## EXERCISE INSTRUCTIONS
Say how many lines below hold the word "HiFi"; give the number by itself.

---+---

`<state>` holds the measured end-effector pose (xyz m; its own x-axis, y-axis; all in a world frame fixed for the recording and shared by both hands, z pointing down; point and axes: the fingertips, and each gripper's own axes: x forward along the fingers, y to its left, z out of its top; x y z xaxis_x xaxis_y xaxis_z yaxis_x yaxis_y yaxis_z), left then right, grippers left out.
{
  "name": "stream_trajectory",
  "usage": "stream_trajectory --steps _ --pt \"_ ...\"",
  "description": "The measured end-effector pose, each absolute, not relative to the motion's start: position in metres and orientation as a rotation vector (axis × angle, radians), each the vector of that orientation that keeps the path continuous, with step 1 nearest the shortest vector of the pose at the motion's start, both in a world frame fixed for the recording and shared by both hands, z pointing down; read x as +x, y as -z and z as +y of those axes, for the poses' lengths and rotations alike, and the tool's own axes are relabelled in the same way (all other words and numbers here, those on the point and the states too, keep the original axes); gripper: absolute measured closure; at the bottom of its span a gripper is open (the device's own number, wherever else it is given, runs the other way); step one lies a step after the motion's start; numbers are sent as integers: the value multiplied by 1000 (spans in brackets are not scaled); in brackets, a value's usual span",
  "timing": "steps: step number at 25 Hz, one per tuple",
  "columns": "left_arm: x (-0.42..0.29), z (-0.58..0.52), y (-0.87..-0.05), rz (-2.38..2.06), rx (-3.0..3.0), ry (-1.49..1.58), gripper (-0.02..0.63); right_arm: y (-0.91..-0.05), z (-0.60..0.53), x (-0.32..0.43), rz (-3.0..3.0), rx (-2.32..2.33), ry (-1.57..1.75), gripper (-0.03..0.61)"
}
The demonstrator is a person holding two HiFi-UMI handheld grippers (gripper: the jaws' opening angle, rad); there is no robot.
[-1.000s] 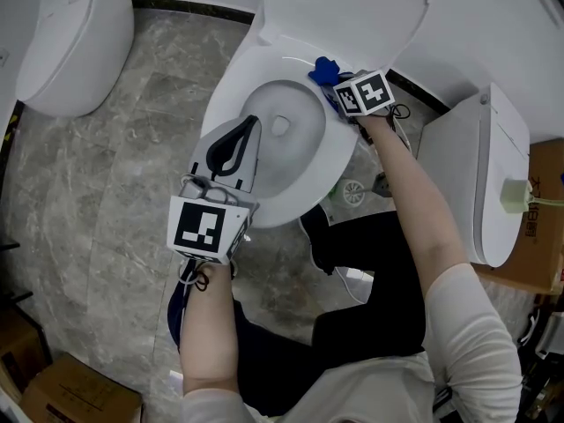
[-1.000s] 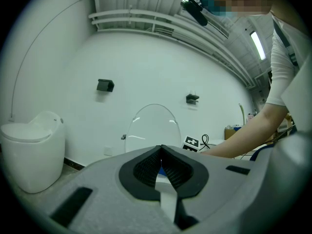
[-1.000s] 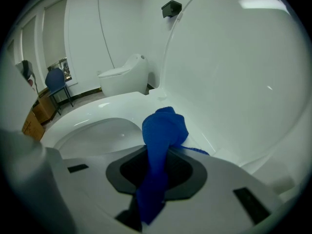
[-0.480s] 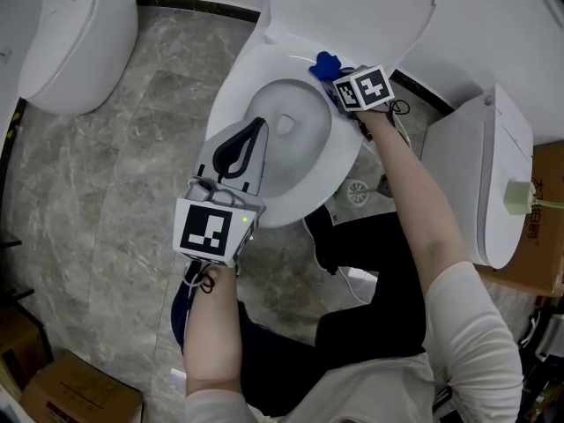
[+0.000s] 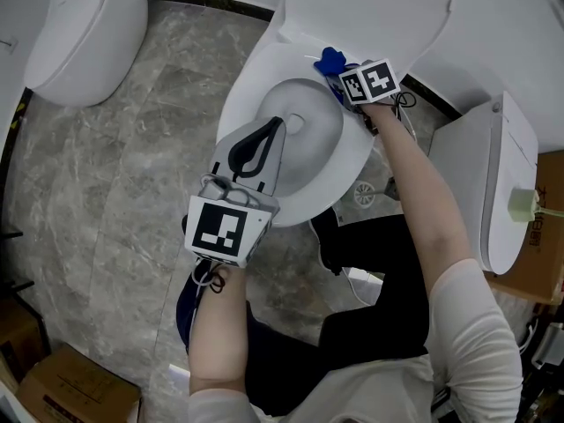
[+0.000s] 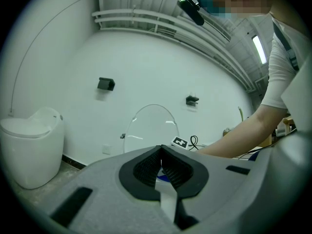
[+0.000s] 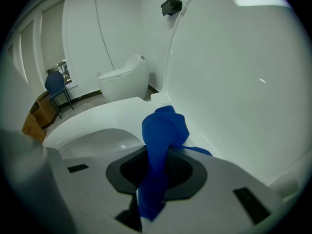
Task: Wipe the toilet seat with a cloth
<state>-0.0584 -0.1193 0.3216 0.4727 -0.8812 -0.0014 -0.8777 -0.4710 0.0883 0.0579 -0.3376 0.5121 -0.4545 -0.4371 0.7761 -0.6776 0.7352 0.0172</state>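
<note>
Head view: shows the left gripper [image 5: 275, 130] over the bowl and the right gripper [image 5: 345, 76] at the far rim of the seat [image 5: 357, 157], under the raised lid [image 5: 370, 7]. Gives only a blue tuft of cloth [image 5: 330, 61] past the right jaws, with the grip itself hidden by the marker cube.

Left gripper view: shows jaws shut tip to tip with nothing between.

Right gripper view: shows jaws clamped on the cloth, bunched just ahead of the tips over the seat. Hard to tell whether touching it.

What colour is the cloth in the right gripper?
The cloth is plain blue, clearest in the right gripper view.
</note>
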Motion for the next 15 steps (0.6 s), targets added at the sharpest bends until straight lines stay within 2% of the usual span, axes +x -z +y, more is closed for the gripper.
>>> stream_trajectory --steps 15 --pt "-67 -119 -317 -1580 2598 118 604 -516 -347 22 -2110 918 -431 494"
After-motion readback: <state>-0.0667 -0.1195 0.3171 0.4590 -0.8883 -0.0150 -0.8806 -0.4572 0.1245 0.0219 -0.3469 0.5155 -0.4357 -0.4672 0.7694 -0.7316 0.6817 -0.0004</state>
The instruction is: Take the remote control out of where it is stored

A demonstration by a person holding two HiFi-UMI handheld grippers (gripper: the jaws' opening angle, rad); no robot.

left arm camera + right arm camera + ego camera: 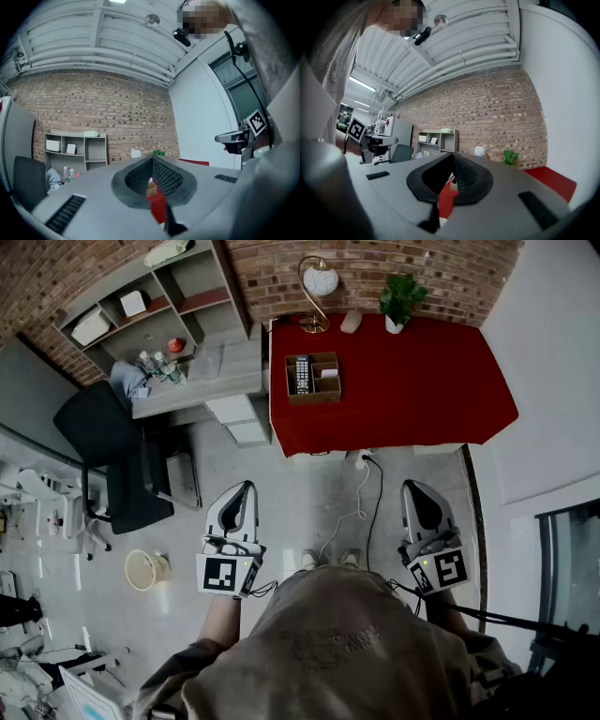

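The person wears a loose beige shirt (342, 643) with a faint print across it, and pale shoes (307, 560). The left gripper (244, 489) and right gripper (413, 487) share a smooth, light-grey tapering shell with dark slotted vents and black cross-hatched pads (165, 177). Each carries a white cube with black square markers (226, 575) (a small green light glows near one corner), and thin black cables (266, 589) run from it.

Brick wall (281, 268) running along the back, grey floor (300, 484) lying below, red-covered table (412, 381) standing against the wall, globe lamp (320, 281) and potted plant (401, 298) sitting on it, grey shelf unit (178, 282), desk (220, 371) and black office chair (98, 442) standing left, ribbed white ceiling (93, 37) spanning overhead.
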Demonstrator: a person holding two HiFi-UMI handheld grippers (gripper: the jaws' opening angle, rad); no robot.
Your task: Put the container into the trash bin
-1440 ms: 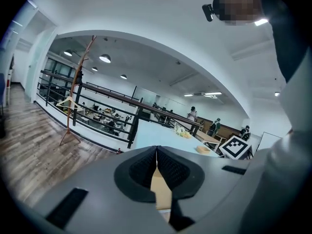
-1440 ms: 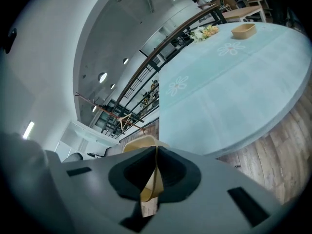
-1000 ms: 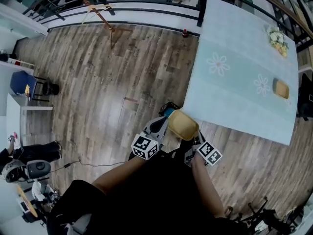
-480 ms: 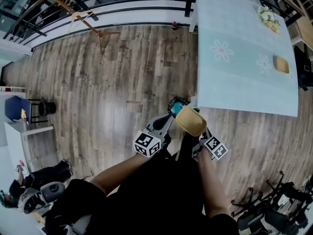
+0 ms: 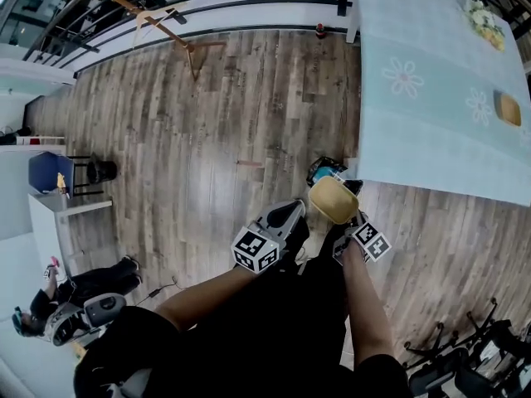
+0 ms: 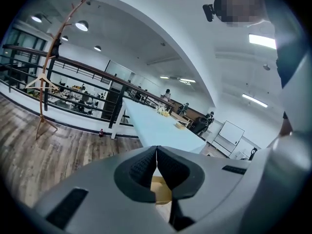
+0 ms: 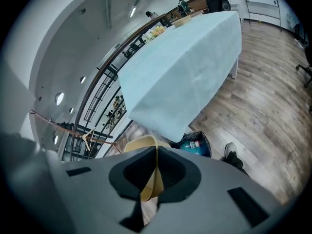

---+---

## EXERCISE OUTPUT
3